In the listing below, the answer starts at the line that has "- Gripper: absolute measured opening" and stops after the line that has "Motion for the"; please repeat that part exactly and nothing more.

==== Information shown

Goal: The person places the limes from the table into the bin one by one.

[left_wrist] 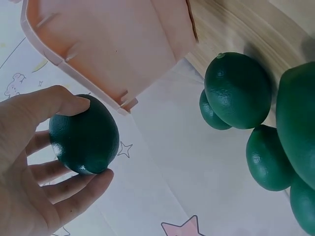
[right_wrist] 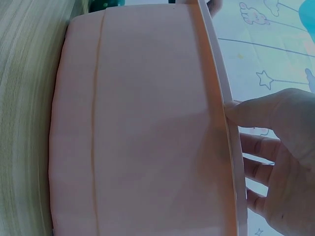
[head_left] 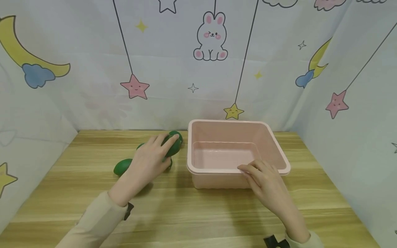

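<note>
My left hand point(head_left: 149, 156) holds a dark green, glossy oval fruit point(left_wrist: 86, 135) between thumb and fingers, to the left of a pink plastic bin point(head_left: 220, 181). In the left wrist view this fruit shows clear of the others. More green fruits point(left_wrist: 238, 91) lie on the table around and below the left hand, partly hidden by it in the head view; one longer fruit point(head_left: 122, 167) shows left of the wrist. My right hand point(head_left: 266, 182) pinches the near rim of the bin, thumb on the outside and fingers over the edge.
The bin stands upright on the wood-grain table point(head_left: 186, 213), its inside bare in the head view. Behind and at both sides hangs a white cloth point(head_left: 167, 69) printed with stars, moons and a rabbit, close to the table's back edge.
</note>
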### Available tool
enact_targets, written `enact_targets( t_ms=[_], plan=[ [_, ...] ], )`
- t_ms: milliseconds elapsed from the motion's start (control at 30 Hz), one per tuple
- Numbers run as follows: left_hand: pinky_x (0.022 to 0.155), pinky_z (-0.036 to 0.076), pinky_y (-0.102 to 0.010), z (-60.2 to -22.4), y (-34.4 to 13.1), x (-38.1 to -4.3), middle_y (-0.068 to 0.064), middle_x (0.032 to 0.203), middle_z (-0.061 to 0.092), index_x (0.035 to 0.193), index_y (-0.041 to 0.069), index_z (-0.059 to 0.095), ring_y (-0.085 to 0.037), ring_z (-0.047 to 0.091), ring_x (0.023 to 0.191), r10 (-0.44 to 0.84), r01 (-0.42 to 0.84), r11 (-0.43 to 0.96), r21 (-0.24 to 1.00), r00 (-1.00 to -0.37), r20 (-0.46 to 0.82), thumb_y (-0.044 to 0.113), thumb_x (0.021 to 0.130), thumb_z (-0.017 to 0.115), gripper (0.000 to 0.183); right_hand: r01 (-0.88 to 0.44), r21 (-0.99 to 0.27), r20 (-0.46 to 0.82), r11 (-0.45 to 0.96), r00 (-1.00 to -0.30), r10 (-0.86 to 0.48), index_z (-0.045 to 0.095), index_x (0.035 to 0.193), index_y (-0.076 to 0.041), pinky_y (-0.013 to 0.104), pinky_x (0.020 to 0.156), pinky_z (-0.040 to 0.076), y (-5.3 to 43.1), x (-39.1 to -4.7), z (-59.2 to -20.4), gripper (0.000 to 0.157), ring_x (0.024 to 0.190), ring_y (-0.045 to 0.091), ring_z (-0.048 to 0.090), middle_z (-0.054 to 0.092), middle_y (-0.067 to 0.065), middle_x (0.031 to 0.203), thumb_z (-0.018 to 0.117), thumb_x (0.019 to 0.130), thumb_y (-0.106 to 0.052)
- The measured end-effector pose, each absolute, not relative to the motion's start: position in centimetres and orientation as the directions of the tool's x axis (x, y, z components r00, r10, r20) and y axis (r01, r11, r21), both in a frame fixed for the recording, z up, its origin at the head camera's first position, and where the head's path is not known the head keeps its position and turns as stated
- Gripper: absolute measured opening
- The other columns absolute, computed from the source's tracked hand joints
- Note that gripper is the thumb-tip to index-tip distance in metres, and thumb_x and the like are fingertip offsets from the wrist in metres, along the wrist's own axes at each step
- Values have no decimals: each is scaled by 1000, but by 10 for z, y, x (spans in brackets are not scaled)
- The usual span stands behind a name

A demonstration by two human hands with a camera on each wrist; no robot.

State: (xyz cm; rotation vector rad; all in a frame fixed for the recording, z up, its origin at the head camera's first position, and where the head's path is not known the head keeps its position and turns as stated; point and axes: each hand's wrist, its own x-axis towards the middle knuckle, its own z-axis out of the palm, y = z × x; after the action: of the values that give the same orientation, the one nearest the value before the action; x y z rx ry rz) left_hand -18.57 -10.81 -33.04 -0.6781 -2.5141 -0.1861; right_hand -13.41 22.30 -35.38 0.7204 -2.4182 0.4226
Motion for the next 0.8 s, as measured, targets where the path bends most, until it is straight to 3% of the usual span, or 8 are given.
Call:
enact_targets(
  t_ms=[300, 533, 700, 800],
  plan=[
    [61, 52, -41, -325, -102, -190, -14, 120, 53, 130, 18, 46, -31, 57, 102, 470, 547, 837, -24, -696, 542, 14, 73, 69, 62, -584, -127, 611, 802, -683, -400, 67, 101, -19, 25, 68, 32, 223, -135, -355, 21, 74, 6, 42, 55, -10, 82, 66, 81, -15],
    [57, 49, -33, -319, -97, -192, -12, 117, 54, 129, 16, 47, -28, 57, 96, 497, 572, 819, -46, -666, 556, 14, 73, 67, 60, -587, -124, 615, 800, -678, -402, 67, 101, -20, 27, 69, 32, 223, -135, -354, 22, 74, 7, 43, 55, -10, 81, 66, 80, -14],
    [54, 48, -31, -314, -95, -193, -11, 117, 54, 130, 17, 47, -27, 57, 94, 495, 565, 823, -49, -674, 549, 14, 73, 68, 61, -576, -125, 599, 808, -693, -402, 67, 102, -20, 26, 69, 32, 223, -134, -353, 20, 75, 6, 43, 55, -10, 83, 65, 82, -17],
    [59, 51, -34, -311, -92, -195, -11, 118, 54, 130, 18, 47, -27, 56, 96, 497, 564, 825, -40, -689, 527, 15, 73, 68, 61, -571, -128, 595, 811, -699, -398, 67, 102, -21, 26, 68, 32, 223, -134, -353, 20, 75, 5, 43, 55, -11, 84, 65, 82, -18]
  ],
)
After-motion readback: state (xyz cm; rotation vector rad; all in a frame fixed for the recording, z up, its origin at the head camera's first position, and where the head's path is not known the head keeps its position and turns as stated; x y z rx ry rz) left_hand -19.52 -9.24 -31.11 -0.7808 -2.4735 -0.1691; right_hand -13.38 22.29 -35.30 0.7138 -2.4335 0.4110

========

- _Exercise response_:
- Gripper: absolute measured opening
- The other columns absolute, computed from the source's tracked hand joints
- Note that gripper is the thumb-tip to index-tip distance in metres, and thumb_x and the like are fingertip offsets from the wrist in metres, along the wrist's own axes at each step
- Values have no decimals: each is scaled by 1000, but by 10 for z, y, x (spans in brackets are not scaled)
- The usual span stands behind a name

A demonstration by two human hands with a camera on each wrist; no robot.

State: (xyz cm; rotation vector rad; all in a frame fixed for the recording, z up, its origin at the head camera's first position, and where the head's path is not known the head keeps its position and turns as stated; point and axes: each hand's wrist, its own x-axis towards the middle knuckle, its own z-axis out of the palm, y = z × x; after the action: of the values that give the same orientation, the one nearest the value before the action; x y z rx ry rz) left_hand -18.57 -10.81 -33.04 -0.6781 -2.5141 -0.1861; right_hand -13.41 22.30 -35.38 0.7204 -2.4182 0.4226
Motion for the next 0.8 s, as measured, targets where the path bends most, until it is straight to 3% of the usual span, or 8 are given.

Here is where the answer stops.